- **WHAT THE TASK ASKS**:
Could you reproduce, exactly and alone, the lines running from the one with "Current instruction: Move" to the end of the data below?

══════════════════════════════

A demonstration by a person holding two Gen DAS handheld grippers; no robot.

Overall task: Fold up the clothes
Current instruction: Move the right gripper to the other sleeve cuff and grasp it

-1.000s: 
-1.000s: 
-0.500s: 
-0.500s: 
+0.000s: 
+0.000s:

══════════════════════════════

- **EXERCISE SOLUTION**:
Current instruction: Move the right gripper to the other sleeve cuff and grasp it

-1.000s: 
-1.000s: 
-0.500s: 
-0.500s: 
+0.000s: 
+0.000s:

No additional output will be generated.